Review Comment:
The paper proposes an architecture for scene graph generation from pictures and evaluates the effectiveness of the method on downstream tasks such as scene graph-based image captioning and image generation models.
The approach proposed by the authors decomposes the complex task into three main phases
Scene graph extraction, scene graph enrichment, and downstream task (caption/image generation) The author proposes an architecture that is obtained by combining several components used to solve the sub-task.
The author claims that they propose a “neural-symbolic visual understanding and reasoning framework”. This description does not reflect the contribution presented in the rest of the paper for two main reasons. Neuro-symbolic architectures are intended to have a tight integration of the neural part and the symbolic part, where both parts affect one another. The architecture presented in the paper looks more like a pipeline where the symbolic part, i.e.. the enrichment with the information available in a (set of) knowledge graphs. The obtained results are taken in input from the system that performs the specific downstream tasks. That cannot be considered a valid contribution to Neuro-Symbolic architecture as the addition of knowledge is done in a separate task and only the result is provided in input to a neural network. In NeSy architectures, the knowledge is injected into the model itself either in the form of loss or in the form of some special construct.
In the related work, the authors completely neglect to report and discuss the literature on neuro-symbolic architectures which have been used for image processing. See for instance
Hitzler, Pascal, et al. "Neuro-symbolic approaches in artificial intelligence." National Science Review 9.6 (2022): nwac035.

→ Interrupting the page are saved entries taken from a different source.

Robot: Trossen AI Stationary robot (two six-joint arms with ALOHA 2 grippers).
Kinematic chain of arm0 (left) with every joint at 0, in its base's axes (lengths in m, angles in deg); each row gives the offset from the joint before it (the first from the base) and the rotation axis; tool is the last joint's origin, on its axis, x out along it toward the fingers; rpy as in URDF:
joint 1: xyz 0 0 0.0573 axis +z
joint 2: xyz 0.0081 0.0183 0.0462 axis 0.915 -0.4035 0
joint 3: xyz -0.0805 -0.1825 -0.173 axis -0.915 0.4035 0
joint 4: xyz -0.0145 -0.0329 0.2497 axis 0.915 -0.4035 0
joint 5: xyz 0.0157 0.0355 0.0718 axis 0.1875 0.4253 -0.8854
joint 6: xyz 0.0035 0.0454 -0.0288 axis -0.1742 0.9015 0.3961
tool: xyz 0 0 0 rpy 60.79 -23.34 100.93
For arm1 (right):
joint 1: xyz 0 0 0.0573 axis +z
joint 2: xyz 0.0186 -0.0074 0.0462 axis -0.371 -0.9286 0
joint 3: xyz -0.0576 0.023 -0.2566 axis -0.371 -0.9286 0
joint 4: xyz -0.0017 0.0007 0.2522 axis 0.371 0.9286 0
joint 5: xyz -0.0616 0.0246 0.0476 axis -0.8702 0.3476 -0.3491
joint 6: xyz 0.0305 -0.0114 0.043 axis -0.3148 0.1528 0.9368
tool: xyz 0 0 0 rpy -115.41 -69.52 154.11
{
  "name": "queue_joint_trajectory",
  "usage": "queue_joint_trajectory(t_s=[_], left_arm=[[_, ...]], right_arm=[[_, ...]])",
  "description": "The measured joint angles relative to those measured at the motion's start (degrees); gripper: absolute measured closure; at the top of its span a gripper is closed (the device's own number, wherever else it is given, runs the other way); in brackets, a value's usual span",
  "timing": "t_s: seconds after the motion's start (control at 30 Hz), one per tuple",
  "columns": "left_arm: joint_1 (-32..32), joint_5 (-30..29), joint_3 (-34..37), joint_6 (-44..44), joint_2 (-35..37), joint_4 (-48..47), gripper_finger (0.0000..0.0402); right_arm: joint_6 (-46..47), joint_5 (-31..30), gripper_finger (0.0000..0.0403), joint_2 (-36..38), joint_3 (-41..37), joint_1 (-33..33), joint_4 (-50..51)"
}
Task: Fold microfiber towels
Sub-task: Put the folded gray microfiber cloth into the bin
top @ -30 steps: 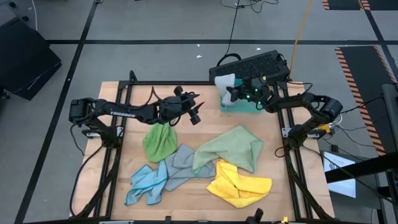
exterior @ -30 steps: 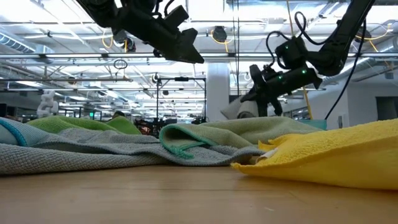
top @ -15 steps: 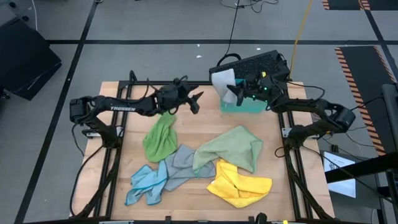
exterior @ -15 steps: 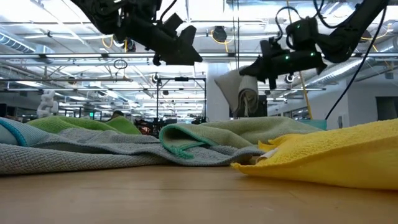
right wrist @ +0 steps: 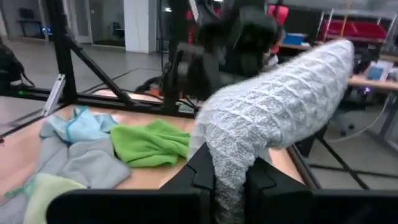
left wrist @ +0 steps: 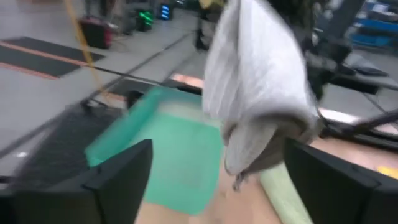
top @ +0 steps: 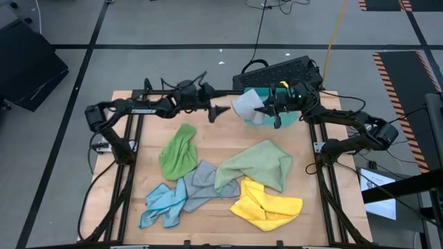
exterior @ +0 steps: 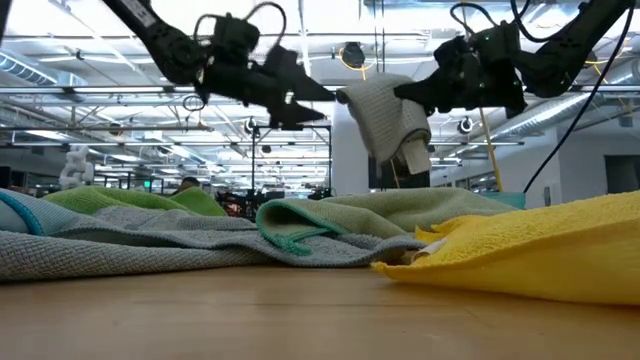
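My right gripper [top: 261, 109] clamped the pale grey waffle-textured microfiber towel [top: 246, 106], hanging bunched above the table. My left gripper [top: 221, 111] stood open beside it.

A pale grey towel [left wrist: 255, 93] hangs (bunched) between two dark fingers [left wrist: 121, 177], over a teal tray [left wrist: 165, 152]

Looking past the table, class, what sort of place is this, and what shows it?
Probably an industrial lab or workshop hall: exposed ceiling trusses with strip lights, hazard-striped floor tape, and a wooden table framed by robot arms.
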Motion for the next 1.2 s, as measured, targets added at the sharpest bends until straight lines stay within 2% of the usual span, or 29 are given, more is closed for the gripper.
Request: queue_joint_trajectory(t_s=[0.13,0.33,0.47,0.63,0.77,0.87,1.0,1.2], left_arm=[[-1.46,0.36,0.04,-0.31,-5.92,9.13,0.0007],[-4.77,1.79,0.04,0.91,-13.36,28.53,0.001],[-5.03,0.59,-0.42,0.53,-16.57,35.18,0.0011],[-5.99,4.83,-5.31,-1.45,-19.0,35.81,0.0011],[-7.39,8.23,-6.97,1.55,-19.45,34.41,0.0011],[-7.27,13.48,-6.63,2.88,-19.36,34.69,0.0011],[-5.92,20.31,-6.58,0.49,-19.23,35.64,0.0011],[-6.31,18.03,-6.58,-3.01,-19.2,36.59,0.0011]], right_arm=[[-1.17,-0.02,0.0384,-0.02,0.0,-0.02,-2.99],[2.68,0.36,0.0384,0.0,0.0,0.92,-9.57],[4.31,4.34,0.0384,0.0,0.0,1.63,-12.93],[7.83,0.51,0.0385,0.0,0.0,3.3,-14.53],[7.87,-0.1,0.0385,0.0,0.0,4.4,-14.51],[9.06,0.2,0.0385,0.0,0.0,4.28,-15.19],[10.78,1.27,0.0385,0.02,0.0,3.21,-16.67],[10.38,1.21,0.0385,0.02,0.0,2.18,-16.19]])
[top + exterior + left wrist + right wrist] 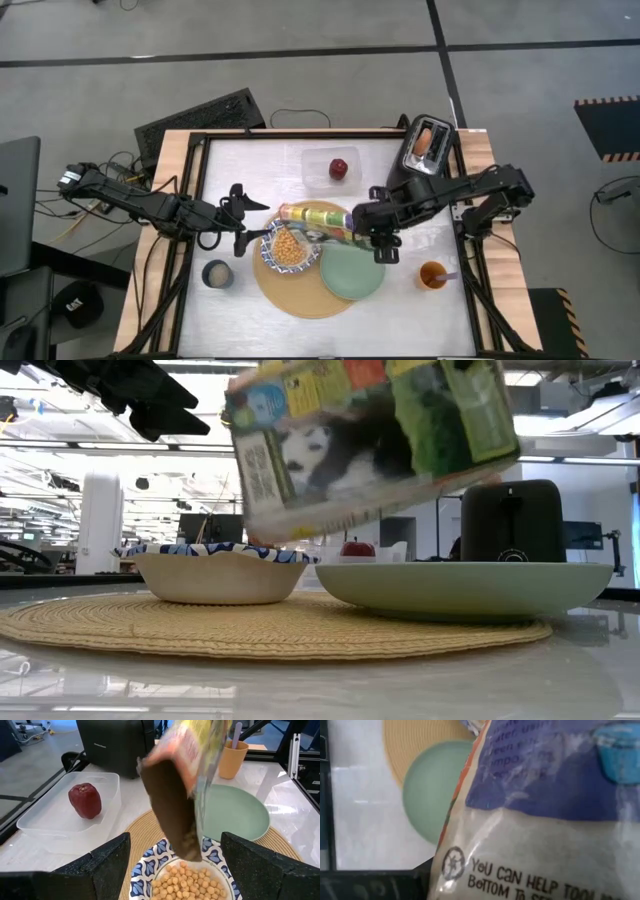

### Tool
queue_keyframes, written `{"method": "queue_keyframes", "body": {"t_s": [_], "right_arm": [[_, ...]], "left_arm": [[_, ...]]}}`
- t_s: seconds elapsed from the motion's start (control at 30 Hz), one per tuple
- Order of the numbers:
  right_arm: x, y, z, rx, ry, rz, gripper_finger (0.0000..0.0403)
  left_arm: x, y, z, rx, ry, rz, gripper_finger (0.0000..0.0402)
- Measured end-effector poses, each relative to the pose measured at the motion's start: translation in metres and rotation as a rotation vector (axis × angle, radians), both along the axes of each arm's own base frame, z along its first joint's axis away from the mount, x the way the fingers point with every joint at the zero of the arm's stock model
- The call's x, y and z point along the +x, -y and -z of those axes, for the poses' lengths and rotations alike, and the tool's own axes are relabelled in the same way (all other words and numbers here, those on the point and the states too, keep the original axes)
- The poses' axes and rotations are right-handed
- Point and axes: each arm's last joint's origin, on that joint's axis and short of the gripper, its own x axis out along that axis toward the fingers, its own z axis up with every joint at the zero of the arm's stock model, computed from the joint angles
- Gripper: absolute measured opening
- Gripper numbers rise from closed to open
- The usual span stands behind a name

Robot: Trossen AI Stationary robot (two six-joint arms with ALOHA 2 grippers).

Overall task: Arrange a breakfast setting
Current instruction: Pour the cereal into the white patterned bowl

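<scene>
Overhead, the right gripper [372,228] pinches the panda cereal box [315,219], tipped on its side with its open end over the blue-and-white bowl [288,248], which already holds cereal. Bowl and pale green plate [351,272] share the round tan mat [300,295]. The left gripper [243,215] hangs spread just beside the bowl, holding nothing. An apple [340,167] still lies in a clear container [318,160], toast [424,140] stands in the toaster [428,150], and a spoon handle [452,275] pokes from an orange cup [432,275]; those placements look left to do.

At table level, the box [370,435] hangs tilted above bowl [220,572] and plate [460,588].

From the left wrist, cereal [192,880] fills the bowl under the box mouth [175,815].

From the right wrist, the box [550,820] fills the frame, the plate [432,790] below.
</scene>
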Motion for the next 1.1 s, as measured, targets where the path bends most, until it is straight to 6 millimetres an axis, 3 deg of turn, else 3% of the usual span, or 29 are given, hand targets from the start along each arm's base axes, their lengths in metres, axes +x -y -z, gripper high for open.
{"method": "queue_keyframes", "body": {"t_s": [0.2,0.3,0.37,1.1], "right_arm": [[0.0025,0.0026,-0.0014,0.036,0.021,0.012,0.0186],[0.0024,-0.0048,0.0006,0.009,0.023,-0.074,0.0186],[0.0024,0.0006,0.0027,-0.002,0.005,0.002,0.0186],[-0.0003,0.0019,0.0033,0.029,-0.032,-0.003,0.0185]], "left_arm": [[0.0000,0.0000,0.0000,0.000,0.000,0.000,0.0296],[0.0000,0.0000,0.0000,-0.001,0.000,0.000,0.0296],[0.0000,0.0000,0.0001,0.000,-0.001,0.000,0.0296],[-0.0001,-0.0001,0.0001,0.001,-0.002,0.001,0.0296]]}}
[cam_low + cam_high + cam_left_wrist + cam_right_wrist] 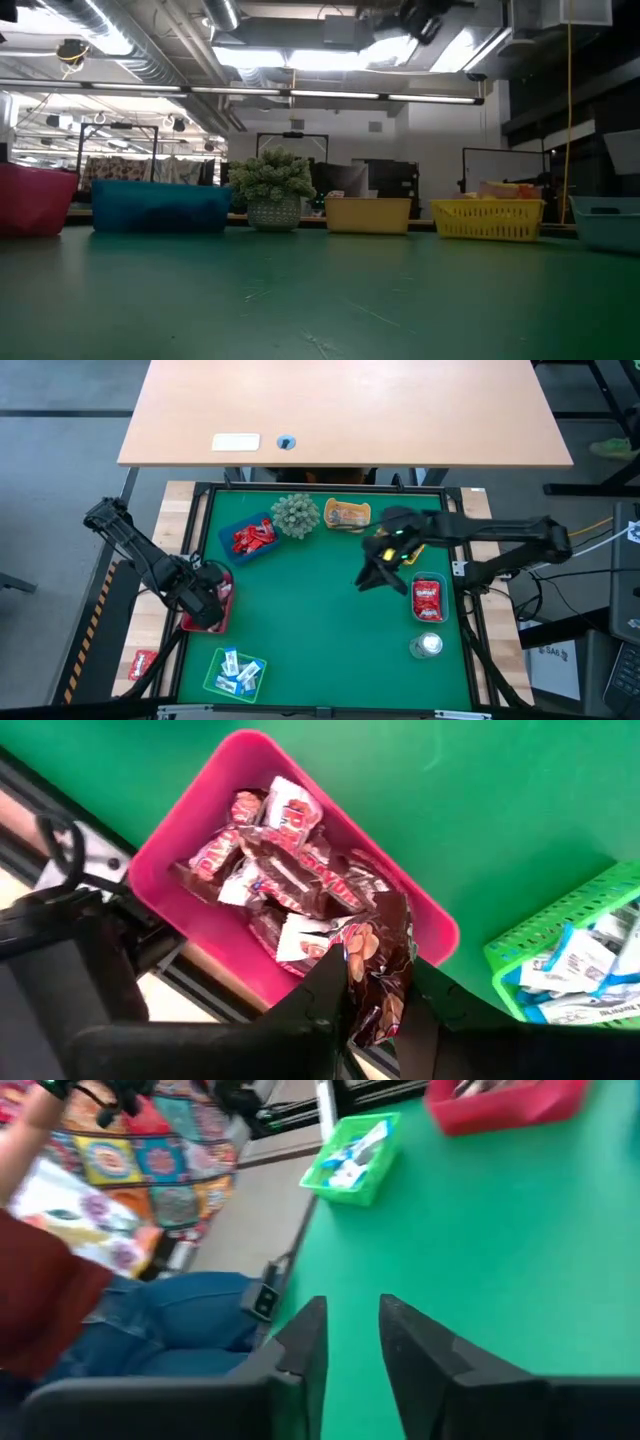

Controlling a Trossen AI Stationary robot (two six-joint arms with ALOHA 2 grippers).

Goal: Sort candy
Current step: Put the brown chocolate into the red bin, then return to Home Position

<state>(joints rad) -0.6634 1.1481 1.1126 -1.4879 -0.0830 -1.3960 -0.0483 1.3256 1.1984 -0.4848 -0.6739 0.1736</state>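
Brown-wrapped candy point(378, 970) is clamped in the left pincer point(375, 1005) above the pink tray point(200, 850).

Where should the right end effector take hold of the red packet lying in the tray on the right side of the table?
Probably from straight above, closing across the narrow width near its middle. The red packet lies flat and nearly fills the tray, so the walls would block a sideways approach. The right end effector is open and empty.
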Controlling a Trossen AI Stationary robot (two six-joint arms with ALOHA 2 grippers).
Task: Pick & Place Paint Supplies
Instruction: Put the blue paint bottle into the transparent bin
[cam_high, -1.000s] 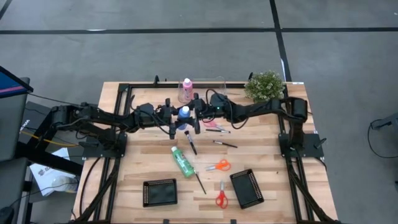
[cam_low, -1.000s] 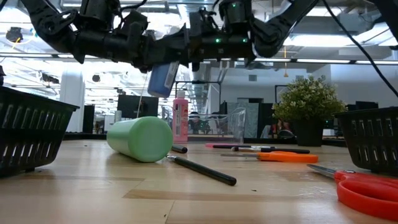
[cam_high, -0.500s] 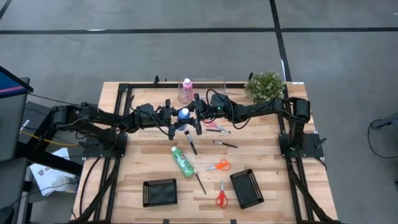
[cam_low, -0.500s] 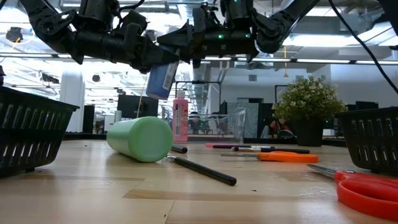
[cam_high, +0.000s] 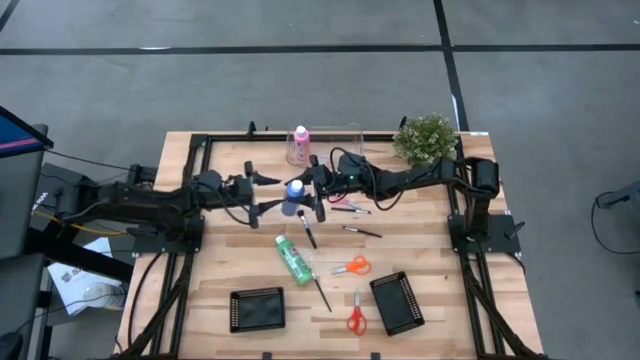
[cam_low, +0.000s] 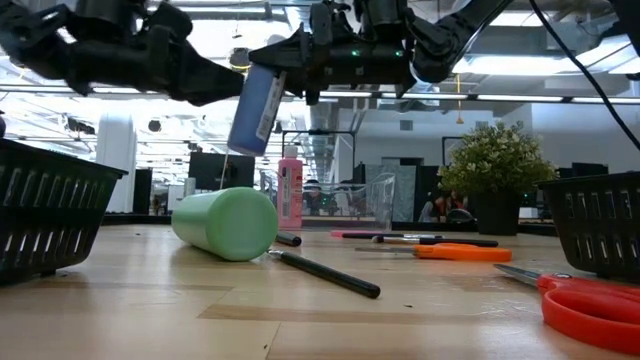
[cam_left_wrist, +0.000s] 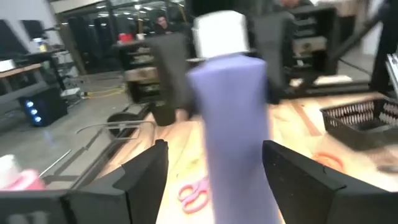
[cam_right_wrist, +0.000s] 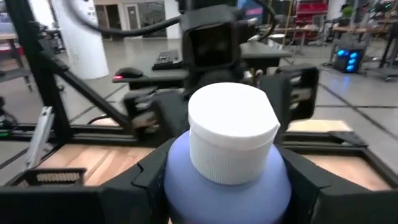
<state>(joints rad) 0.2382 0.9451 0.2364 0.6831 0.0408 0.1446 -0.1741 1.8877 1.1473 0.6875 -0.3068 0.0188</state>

Hassan, Muhammad, et al. "Neuro-Symbolic Learning: Principles and Applications in Ophthalmology." arXiv preprint arXiv:2208.00374 (2022).
For a survey of the approaches, or specific papers on semantic image interpretation:
VAN KRIEKEN, Emile; ACAR, Erman; VAN HARMELEN, Frank. Analyzing differentiable fuzzy logic operators. Artificial Intelligence, 2022, 302: 103602.
BUFFELLI, Davide; TSAMOURA, Efthymia. Scalable Regularization of Scene Graph Generation Models using Symbolic Theories. arXiv preprint arXiv:2209.02749, 2022.
….
For Scene graph generation they use Faster-RCNN for object detection and labeling of object types. This model is extended with an additional model based on LSTM that is used to predict the relationship between pairs of objects. An evaluation of such an architecture is provided in figura 4. The evaluation of the SGG performance is usually divided into two parts, namely object type detection and relations detection since the second is a much more difficult taks than the first. Furthermore, for object type classification the authors use state-of-the-art architectures, while for relation extraction they propose a specific method, which should be evaluated.
In addition, state-of-the-art performances. Assuming that the reported evaluation concerns only the relationship between objects it looks like the baseline is less than the state of the art which is 26.1 33.5 38.4 (RK20, RK50, RK100) described in
Structured Sparse R-CNN for Direct Scene Graph Generation Yao Teng, Limin Wang; Proceedings of the IEEE/CVF Conference on Computer Vision and Pattern Recognition (CVPR), 2022, pp. 19437-19446
The relationship between object added by the post-processing that injects background knowledge, however, outperforms these metrics, so it looks like there is indeed a contribution of the semantics to the task. However, there is something that I don’t completely understand, which I believe should be clarified. To evaluate the enriched graph do you also enrich the graphs of the test set? Otherwise, how can you train the system end-to-end? Do you also enrich the graphs in the test set? If this is the case then the comparison with the standard method is not fair, since you change also the test set.
About the enriching scene graph. From the examples shown in the paper, it seems that you add certain background relationships and not others. For instance, in the first line of figure 5, why do you add the superclass (ISA) relationship on the node of type person (isa Human) and not the superclass of surfboard? Do you have some method to limit the number of additional nodes and relationships to be added to an SG?
Concerning the downstream tasks, the authors only provide examples of the positive effects of enrichment and do not sufficiently explain and discuss the problems that might arise from such a method. This would be necessary to evaluate if such a methodology is applicable in a given context.
The scientific contribution of the paper is limited. So this should be considered an experimental paper. However the positive experimental results have been presented in a very similar conference paper:
KHAN, Muhammad Jaleed; BRESLIN, John G.; CURRY, Edward. Expressive Scene Graph Generation Using Commonsense Knowledge Infusion for Visual Understanding and Reasoning. In: European Semantic Web Conference. Springer, Cham, 2022. p. 93-112.
The only novelty seems to be the experimental evaluation of the downstream task of caption generation. Since I believe that is not sufficient for a top journal paper I suggest rejecting the paper due to its limitations on the scientific and experimental contribution.